The real function of the Horton ads was missed entirely. They did not act so much as the cause of why otherwise fairminded people responded to racist appeals and voted for Bush, but rather served as the public justification for defending their white privilege.
A vote for Bush was a clear vote for the Empire. In many cases, the vote for Michael Dukakis was based on a desperation over the Reagan administration policies in Central America and Palestine, but spoke eloquently to how deeply rooted is the electoral illusion in the liberal sector of society.
Dukakis no more than Bush had any intention of challenging what is simultaneously at the root of each political crisis, and ultimately at the core of the American Empire: the pyramidal-shaped maldistribution of wealth based on the industrial plunder of the planet.
This never discussed social equation means that the richest 10% of American families owns 83.2% of all personal wealth while the rest of us share the remaining scant 16.8%. More importantly, the richest half percent of the population, that sector which personifies the ruling class, owns close to 50% of all privately held wealth and it is this concentration which translates into political and social power. The life of opulence lived by the rich is a direct result of an economy of looting which comes at the expense of millions of poor, domestically and in the Third World.

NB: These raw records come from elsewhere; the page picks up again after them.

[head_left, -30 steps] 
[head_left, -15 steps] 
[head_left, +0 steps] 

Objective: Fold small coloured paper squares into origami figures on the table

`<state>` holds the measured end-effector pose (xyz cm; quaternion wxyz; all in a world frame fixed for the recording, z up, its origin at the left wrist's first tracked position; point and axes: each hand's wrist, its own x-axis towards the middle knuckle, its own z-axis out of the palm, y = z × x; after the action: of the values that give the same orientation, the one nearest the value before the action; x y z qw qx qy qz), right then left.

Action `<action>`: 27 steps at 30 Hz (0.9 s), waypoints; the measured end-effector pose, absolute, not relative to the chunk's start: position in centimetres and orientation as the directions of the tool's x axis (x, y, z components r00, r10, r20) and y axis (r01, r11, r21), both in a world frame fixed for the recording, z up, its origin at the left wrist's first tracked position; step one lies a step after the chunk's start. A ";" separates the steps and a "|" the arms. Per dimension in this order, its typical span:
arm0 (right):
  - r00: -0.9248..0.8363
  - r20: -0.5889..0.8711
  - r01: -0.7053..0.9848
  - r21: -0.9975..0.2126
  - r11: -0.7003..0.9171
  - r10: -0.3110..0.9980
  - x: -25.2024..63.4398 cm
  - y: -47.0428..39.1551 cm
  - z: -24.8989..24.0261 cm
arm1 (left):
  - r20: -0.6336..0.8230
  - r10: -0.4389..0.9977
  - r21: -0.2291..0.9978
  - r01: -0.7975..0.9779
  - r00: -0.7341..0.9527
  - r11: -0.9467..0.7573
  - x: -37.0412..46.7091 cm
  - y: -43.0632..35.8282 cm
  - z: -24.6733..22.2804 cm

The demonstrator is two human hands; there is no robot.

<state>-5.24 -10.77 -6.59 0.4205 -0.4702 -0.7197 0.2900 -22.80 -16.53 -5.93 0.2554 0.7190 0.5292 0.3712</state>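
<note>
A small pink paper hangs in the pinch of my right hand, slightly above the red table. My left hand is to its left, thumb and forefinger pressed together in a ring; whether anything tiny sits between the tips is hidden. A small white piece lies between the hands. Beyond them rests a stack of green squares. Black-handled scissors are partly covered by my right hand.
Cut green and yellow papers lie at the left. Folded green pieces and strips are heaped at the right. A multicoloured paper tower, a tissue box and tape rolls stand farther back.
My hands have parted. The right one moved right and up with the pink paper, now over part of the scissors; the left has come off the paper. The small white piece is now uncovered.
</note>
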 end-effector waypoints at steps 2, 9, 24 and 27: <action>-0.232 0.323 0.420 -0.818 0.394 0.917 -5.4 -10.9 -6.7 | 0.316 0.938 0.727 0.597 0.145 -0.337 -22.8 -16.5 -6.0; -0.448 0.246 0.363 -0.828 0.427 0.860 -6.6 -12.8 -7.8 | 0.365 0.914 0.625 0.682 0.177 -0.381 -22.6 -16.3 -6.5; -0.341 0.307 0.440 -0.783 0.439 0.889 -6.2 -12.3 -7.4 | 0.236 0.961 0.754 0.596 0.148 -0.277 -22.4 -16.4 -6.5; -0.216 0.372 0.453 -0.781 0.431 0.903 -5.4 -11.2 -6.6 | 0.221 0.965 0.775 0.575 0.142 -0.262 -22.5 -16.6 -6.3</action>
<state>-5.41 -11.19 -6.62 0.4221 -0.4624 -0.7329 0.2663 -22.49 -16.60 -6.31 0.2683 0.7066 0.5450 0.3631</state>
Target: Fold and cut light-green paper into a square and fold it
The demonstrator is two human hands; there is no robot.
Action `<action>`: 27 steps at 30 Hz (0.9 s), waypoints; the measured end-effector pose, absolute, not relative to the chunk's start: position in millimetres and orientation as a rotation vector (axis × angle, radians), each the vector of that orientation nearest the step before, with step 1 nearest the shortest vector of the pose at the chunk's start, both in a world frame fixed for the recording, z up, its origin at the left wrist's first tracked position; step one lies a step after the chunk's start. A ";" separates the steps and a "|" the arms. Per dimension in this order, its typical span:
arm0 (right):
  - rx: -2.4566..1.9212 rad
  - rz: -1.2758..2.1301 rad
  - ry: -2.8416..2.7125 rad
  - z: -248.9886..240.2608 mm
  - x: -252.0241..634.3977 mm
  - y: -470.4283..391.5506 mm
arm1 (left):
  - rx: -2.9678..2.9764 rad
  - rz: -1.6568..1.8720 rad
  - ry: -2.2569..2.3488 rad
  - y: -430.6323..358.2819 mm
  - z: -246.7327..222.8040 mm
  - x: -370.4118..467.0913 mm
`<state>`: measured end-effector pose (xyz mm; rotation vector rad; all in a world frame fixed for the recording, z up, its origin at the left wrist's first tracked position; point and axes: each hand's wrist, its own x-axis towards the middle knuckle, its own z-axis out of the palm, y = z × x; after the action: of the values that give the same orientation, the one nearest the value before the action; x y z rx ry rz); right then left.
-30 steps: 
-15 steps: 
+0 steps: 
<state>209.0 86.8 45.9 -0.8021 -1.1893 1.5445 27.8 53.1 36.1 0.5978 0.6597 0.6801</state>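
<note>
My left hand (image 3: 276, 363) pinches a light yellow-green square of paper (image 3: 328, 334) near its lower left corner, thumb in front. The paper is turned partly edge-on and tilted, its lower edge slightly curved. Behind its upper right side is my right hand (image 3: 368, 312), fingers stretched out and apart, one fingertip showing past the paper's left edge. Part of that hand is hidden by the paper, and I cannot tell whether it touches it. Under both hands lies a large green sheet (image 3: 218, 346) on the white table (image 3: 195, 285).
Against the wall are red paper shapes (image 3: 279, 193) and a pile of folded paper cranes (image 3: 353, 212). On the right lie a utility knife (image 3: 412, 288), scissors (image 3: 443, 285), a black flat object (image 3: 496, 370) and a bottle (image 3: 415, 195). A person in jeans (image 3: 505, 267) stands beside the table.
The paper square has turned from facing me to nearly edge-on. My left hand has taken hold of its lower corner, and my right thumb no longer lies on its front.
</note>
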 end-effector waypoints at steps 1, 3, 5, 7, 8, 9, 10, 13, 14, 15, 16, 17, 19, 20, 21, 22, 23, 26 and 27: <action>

Further, that top 1.5 million people owns more than two-and-a-half times as much wealth as the 212 million people in the bottom 90%, and to protect that dominance the rich will literally kill—in Vietnam (3,000,000), in the Persian Gulf, in Central America (300,000) or at home. Both candidates were committed to defending this ruling state of affairs, and featured campaigns steeped in obscene images of patriotism and fidelity to the Cold War.
Both candidates ran racist campaigns in an attempt to win votes from the so-called “Reagan Democrats”—a thinly disguised code word for white racist males. Dukakis’ effort was only slightly distinguished from Bush’s by its less ham-handed approach which meant distancing himself from Jesse Jackson and barely mentioning civil rights.
Perhaps the most telling remark of the entire campaign came early on in the primaries from Jesse Jackson, the darling of the leftists and liberals. Jackson had already capitulated to zionist domination of U.S. foreign policy by agreeing not to meet with PLO Chair Yasir Arafat in recognition of the strangle-hold wealthy Jewish contributors have on the Democratic Party. (Interestingly, Reagan and Bush feel no such constraints and have begun negotiations with the PLO after Arafat’s conciliatory UN speech in December.)
Jackson, in an interview given to the Detroit Free Press editorial board and published on March 21, 1988 was asked, “Under what conditions would you commit United States troops abroad?” Jackson candidly replied, “If our (FE emphasis) interests were threatened, I would keep troops in Korea at the demilitarized zone…. I would keep our troops in Europe as a deterrent force. I would keep them in the Philippines. I would deploy troops according to what our needs are.”
In other words, there was a unanimity among all of the candidates to defend the U.S. Empire of wealth abroad whenever it is threatened. No president has acted any differently and none ever will. The function of the U.S. government, or for that matter all political states is to protect the wealth and privilege of those at the top.
Voting is a hopeless undertaking which only sows illusions, and the realization that 50.1% refused this last election, that Nobody won a majority, is interesting but far from a cause for celebration. Only when those abstainers turn their rage on the political apparatus, when active subversion of the Empire commences, should the cheering begin.
FE Note: As we go to press the Committee for the Study of the American Electorate announced that although the voter turnout was the lowest in 64 years, it stayed just above the half mark at 50.1%, thus denying Nobody a clear majority. We take this post-election contradiction of the CBS figures as akin to the rigging of the Mexican elections and declare that Nobody has a mandate to rule us.